One of the women who worked behind the counter had followed Mary into the kitchen and she snorted at Mary’s protestations. “That’s nothing, love”, she said with a sniff, “if you think that’s disgusting, you should see the way he makes the hole in the batter for the onion rings.”

Show me the money

A Mafia Godfather found out that his bookkeeper had embezzled him out of ten million dollars. The bookkeeper was deaf so the Godfather summoned one of his men who knew sign language.

“Ask him where he has stashed my 10 million dollars”, shouted the Godfather.

Following a great deal of sign language, the Godfather’s man told him that the bookkeeper was denying all knowledge about the money.

The furious Godfather pulled out a 9mm pistol, put it to the bookkeeper’s temple, cocked the gun and said: “Ask him again.” The gang member told the bookkeeper in sign language that the Godfather would kill him if he didn’t say where the money was.

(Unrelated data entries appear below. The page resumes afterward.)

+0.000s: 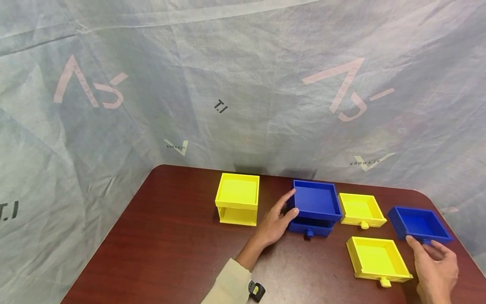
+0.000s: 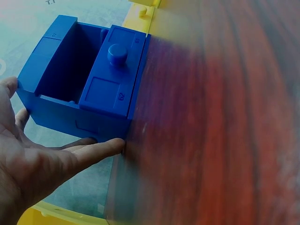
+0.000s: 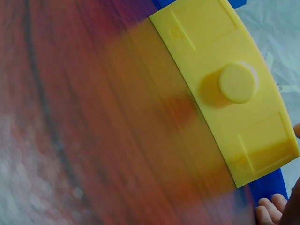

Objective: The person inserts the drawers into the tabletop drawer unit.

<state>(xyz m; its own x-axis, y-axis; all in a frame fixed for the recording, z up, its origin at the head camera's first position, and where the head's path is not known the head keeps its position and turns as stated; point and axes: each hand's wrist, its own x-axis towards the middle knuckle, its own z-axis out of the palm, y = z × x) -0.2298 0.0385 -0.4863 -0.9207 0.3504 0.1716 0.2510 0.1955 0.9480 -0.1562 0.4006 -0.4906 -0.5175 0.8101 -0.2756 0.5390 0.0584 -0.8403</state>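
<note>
Against the left side of a blue cabinet (image 1: 317, 201) rests my left hand (image 1: 272, 227), its thumb and fingers stretched along the wall. A blue drawer with a round knob (image 2: 117, 55) fills the cabinet's lower slot; the upper slot is vacant. My right hand (image 1: 436, 268) holds a loose blue drawer (image 1: 420, 223) at its front, with the thumb near the left corner and curled fingers by the knob. In the right wrist view a yellow drawer (image 3: 234, 93) partly hides that blue drawer, and only some of the fingers (image 3: 272, 210) show.
A yellow cabinet (image 1: 237, 190) with an open front stands left of the blue one. Two loose yellow drawers lie between the hands, one farther back (image 1: 360, 206) and one nearer (image 1: 379, 258). Grey printed sheeting (image 1: 243, 84) hangs behind the brown table (image 1: 171, 219).
</note>
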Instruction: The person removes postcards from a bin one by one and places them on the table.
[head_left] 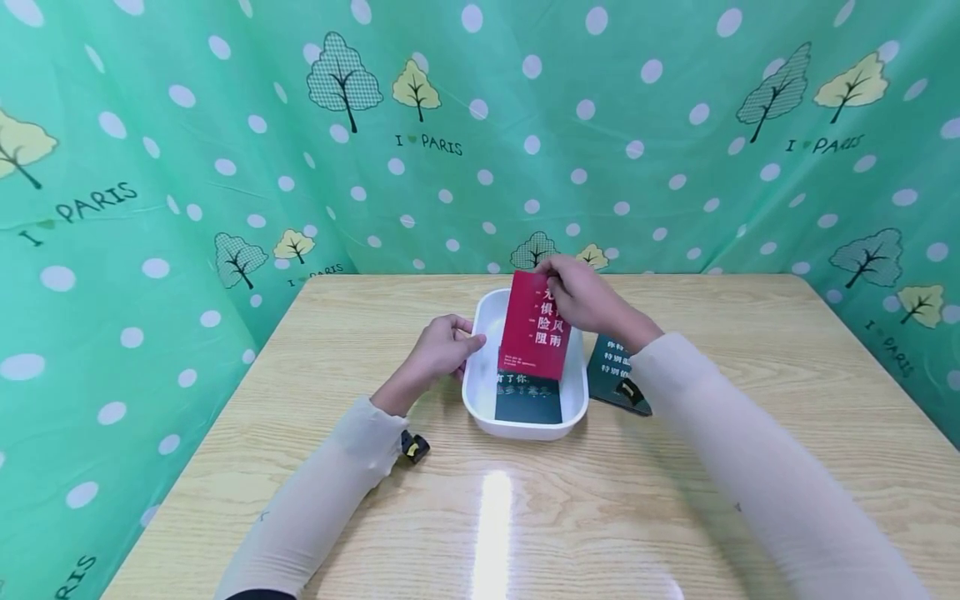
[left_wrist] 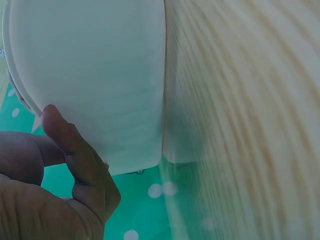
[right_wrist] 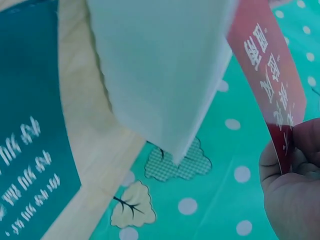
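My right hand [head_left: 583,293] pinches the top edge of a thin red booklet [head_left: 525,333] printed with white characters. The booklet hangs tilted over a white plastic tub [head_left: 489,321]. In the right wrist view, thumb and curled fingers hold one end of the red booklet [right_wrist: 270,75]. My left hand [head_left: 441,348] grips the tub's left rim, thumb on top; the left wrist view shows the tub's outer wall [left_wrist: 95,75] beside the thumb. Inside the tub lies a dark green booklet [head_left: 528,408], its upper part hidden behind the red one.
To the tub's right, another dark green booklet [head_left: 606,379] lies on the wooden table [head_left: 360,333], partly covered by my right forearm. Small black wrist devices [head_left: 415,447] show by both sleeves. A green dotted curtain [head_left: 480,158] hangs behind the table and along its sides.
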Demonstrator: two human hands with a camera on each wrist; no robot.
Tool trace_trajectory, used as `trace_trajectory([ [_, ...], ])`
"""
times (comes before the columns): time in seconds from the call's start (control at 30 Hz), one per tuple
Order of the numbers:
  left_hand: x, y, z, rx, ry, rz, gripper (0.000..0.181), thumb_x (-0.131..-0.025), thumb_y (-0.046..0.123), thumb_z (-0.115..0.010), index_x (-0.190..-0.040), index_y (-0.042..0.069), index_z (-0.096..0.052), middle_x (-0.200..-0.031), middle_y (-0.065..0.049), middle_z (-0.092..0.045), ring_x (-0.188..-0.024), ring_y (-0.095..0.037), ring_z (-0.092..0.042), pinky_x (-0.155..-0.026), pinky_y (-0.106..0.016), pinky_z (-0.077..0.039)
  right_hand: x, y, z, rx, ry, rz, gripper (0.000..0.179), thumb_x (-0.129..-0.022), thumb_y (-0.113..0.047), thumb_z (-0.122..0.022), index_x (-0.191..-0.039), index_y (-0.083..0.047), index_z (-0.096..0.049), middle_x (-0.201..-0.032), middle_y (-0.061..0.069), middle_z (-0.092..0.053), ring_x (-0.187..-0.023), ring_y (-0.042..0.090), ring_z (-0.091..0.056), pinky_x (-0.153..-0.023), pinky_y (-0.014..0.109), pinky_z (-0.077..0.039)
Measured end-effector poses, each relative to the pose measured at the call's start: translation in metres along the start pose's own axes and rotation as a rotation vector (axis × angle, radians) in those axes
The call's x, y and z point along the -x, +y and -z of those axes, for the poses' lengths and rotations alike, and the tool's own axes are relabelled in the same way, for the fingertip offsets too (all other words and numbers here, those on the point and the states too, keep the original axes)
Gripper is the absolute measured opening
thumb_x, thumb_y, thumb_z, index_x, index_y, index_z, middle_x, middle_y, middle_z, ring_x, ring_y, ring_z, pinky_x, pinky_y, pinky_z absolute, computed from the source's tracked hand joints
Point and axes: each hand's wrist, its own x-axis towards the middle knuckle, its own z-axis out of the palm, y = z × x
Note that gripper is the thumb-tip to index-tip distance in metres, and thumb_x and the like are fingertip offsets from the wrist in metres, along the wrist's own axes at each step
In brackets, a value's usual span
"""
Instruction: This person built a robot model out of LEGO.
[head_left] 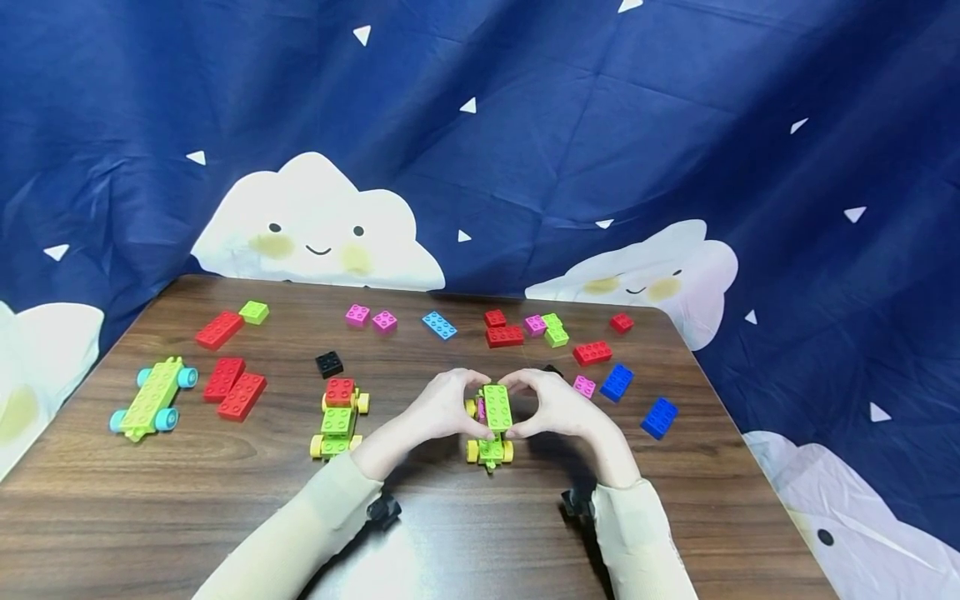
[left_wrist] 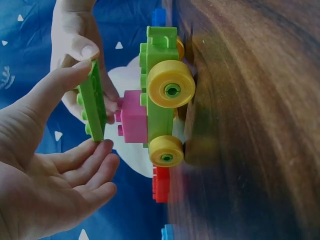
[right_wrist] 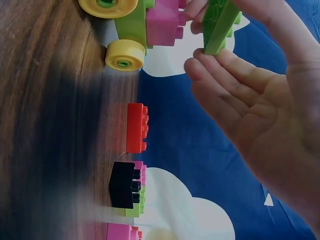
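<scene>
Both hands (head_left: 446,404) (head_left: 553,402) pinching green plate (head_left: 498,408), pink brick (left_wrist: 134,117) mostly hidden from above

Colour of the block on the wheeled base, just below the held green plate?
The block is pink; clearest in the left wrist view.

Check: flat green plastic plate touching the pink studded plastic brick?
Apart. Left wrist view shows a clear gap between the green plate and the studded pink brick.

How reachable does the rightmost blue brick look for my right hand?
Probably yes: only bare table seems to lie between your right hand and that blue brick, though the hand would first have to let go of the green plate.
</scene>
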Motion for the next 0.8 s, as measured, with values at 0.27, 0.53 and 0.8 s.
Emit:
trace_trajectory([
  [0.27,0.0016,0.0011,-0.001,-0.021,-0.026,-0.005,0.069,-0.061,0.028,-0.093,-0.119,0.004,-0.066,-0.116,-0.014,-0.068,-0.111,-0.031,-0.062,-0.096,-0.046,-0.048,-0.0008,0.0018,-0.0011,0.027,-0.03,-0.009,0.064,-0.067,-0.027,-0.086,-0.12,-0.003,-0.061,-0.114,0.009,-0.067,-0.109,0.026,-0.062,-0.098,0.047,-0.049],
  [0.53,0.0026,0.0001,-0.0022,-0.058,-0.022,-0.011,0.067,-0.06,0.03,-0.093,-0.116,0.004,-0.068,-0.112,-0.011,-0.069,-0.108,-0.028,-0.063,-0.095,-0.044,-0.049,-0.0027,-0.0009,-0.0032,0.044,-0.058,-0.021,0.061,-0.068,-0.026,-0.086,-0.119,-0.003,-0.062,-0.113,0.008,-0.068,-0.109,0.025,-0.062,-0.098,0.046,-0.049],
  [0.8,0.0028,-0.0015,-0.0033,-0.086,-0.017,-0.017,0.066,-0.058,0.028,-0.094,-0.114,0.004,-0.069,-0.11,-0.01,-0.07,-0.107,-0.027,-0.064,-0.095,-0.042,-0.05,-0.0035,-0.0024,-0.0056,0.055,-0.058,-0.01,0.061,-0.067,-0.023,-0.087,-0.118,-0.001,-0.063,-0.112,0.009,-0.069,-0.107,0.027,-0.064,-0.097,0.047,-0.05],
])
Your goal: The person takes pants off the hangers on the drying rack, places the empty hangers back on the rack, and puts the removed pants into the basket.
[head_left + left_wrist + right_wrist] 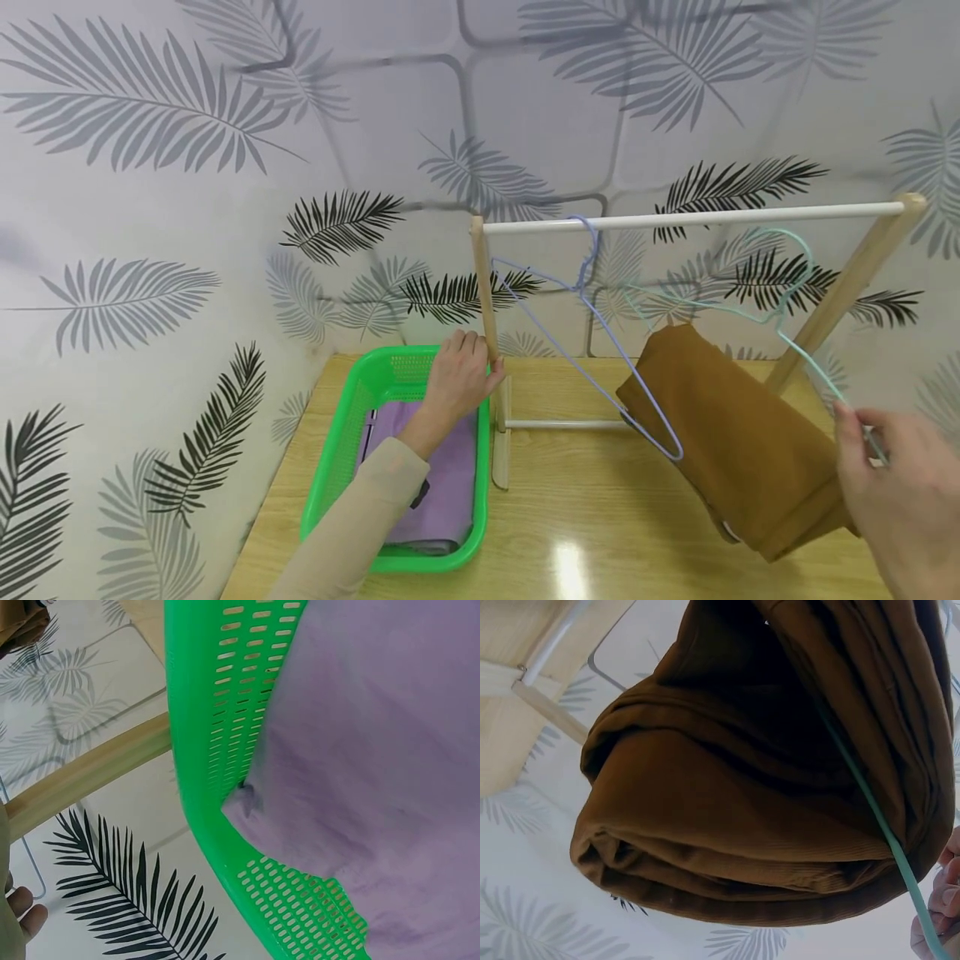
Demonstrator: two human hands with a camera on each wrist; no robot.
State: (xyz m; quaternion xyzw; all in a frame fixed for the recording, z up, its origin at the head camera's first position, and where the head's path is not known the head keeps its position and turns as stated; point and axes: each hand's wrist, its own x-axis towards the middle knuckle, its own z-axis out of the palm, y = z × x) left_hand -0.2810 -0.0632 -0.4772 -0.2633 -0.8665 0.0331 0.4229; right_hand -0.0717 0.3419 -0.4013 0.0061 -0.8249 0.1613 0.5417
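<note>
At the right of the head view my right hand (903, 479) pinches the lower corner of a mint-green hanger (813, 367). Folded brown corduroy trousers (720, 442) drape over the hanger's bar; the right wrist view shows their thick layers (727, 787) with the hanger's green arm (907, 877) running out of them. The hanger's hook appears just under the white rod (697, 218) of a small clothes rack. My left hand (459, 375) grips the rack's left wooden post (483, 283), above the basket's rim.
An empty lavender hanger (577, 287) hangs from the rod, its lower corner overlapping the trousers. Left of the rack, a green basket (318, 492) holds folded purple clothing (442, 508). Rack and basket stand on a wooden table (555, 508) against a leaf-patterned wall covering.
</note>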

At that stage, the terrified bookkeeper gave in and revealed in sign language that the money was in a brown suitcase buried behind a shed in his cousin’s garden.

“What did he say”, demanded the Godfather.

“I’m sorry, Godfather, but the bookkeeper said he has always loved you and he knows you don’t have the nerve to pull the trigger.”

Is your Mammy at home?

A certain candidate in the local elections was canvassing on the Dunmore Road one night last week. They knocked at a big, detached house and a little boy, aged about seven or eight, opened the door. To the amazement of the politician and his supporters, the child had a big cigar in one hand and a glass of brandy in the other.

“Er, is your Mammy or Daddy at home”, they asked. The little boy grinned from ear to ear as he tapped the ash from his cigar on their shoes. “Idiots, what do you think”, he answered, before slamming the door in their faces.

A hospital fugitive

There was a terrible commotion at Waterford Regional Hospital one night last week and visitors were shocked to see a man dressed in an operating-theatre gown running down a corridor followed by a posse of doctors and nurses.

The man, gasping for breath, didn’t stop until he got to the out-patients department where he sat down among the crowd of people there hoping he wouldn’t be noticed by his pursuers.

“What happened, why are you running away”, asked one of the outpatients.

“Listen”, said the man, “I reckon I’ve just had a narrow escape. I was waiting to have my operation when I heard a nurse say ‘Don’t worry, it’s a very routine procedure and I’m sure you will be all right.”

“So what’s wrong with that, she was probably just trying to reassure you”, said the outpatient.

“You don’t understand”, said the fugitive, ”she wasn’t talking to me, she was talking to the surgeon.”